Speaking to the drinks business at the merchant’s 2012 Burgundy en primeur tasting in London this week, he highlighted the small price increases in evidence despite many producers reporting yields of almost half their average size.
“With responsible growers the impact has been negligible, maybe 0-10 or 15%,” said Brett-Smith of the price changes in 2012.
In contrast to the volatile pricing situation in Bordeaux, which has resulted in a number of older vintages being available to buy for similar or even lower prices than younger wines from the same château, Brett-Smith said of Burgundy: “I don’t think that’ll ever happen.
“The Burgundians are more rooted and cautious than the Bordelais and we know that the quantities are absurd, customers understand that too, so both will drive stability and demand,” he explained.
Drawing a further comparison with Bordeaux, Brett-Smith remarked: “The market theatre isn’t as compelling as Bordeaux but the practical side of the relationships is exciting.” In particular, he highlighted the growing importance for Corney & Barrow of cultivating exclusive relationships with top producers.
In the UK Corney & Barrow’s most high profile exclusive Burgundy agency is Domaine de la Romanée Conti but it is also the sole representative of Marquis D’Angerville in Singapore. Among its most recent exclusive additions is Domaine François Carillon two years ago following the division of Domaine Louis Carillon Père & Fils into two separate entities.

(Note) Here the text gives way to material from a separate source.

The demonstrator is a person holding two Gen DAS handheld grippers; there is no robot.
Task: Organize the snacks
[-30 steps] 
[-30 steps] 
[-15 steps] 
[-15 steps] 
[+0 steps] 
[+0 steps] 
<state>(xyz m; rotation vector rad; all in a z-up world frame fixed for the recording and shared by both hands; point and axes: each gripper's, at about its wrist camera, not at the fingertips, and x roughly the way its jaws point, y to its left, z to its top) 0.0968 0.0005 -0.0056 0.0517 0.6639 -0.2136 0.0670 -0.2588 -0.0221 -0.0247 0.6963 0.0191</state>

“We really love putting great or about to be great wines on a pedestal and giving them 100% attention,” said Brett Smith, adding: “We never make a move on anyone unless we think we can do a better job.”
As for the critical reaction to the quality of 2012, Brett-Smith suggested that opinions had improved considerably since the harvest. “Having been dismissed very early on by third party commentators, there’s been a big volte-face in opinion,” he observed. “In fact many now have over-egged it in the other direction.”

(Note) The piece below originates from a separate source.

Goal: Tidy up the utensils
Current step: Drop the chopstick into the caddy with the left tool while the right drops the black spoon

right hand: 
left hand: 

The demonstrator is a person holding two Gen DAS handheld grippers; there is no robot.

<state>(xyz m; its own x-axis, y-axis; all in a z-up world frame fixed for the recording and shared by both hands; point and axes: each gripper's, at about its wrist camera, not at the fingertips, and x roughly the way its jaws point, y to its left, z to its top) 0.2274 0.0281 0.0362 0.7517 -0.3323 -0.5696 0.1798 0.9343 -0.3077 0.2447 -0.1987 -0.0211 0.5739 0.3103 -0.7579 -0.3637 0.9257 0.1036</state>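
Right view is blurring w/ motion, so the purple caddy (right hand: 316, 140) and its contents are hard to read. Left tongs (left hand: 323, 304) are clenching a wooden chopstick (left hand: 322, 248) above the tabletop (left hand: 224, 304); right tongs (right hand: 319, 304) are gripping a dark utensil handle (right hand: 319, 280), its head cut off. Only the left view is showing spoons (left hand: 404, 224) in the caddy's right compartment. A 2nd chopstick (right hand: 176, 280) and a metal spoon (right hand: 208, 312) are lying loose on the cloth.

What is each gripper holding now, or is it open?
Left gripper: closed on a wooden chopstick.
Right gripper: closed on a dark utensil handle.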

Certainly among consumers, he pointed to high demand for Burgundy 2012, saying: “I hope I’m not being too premature but I think we’ll have no problem selling this vintage.”
In contrast to a decade ago, Brett-Smith noted a significant part of this demand for Burgundy as now coming from Asian markets, where Corney & Barrow currently has a team of 16 people spread across Hong Kong and Singapore.
Recalling the merchant’s early days in Hong Kong when it first opened an office there 17 years ago and even as recently as 12 years ago when it took on the Hong Kong agency for Domaine Leflaive, Brett-Smith said: “Hong Kong was difficult and white wine especially was not so easy.”
However, following “a lot of legwork and masterclasses,” he reported: “In the last five to seven years it has started to pay off. Since then the problem has been in allocating and doing that in a way that doesn’t upset people.”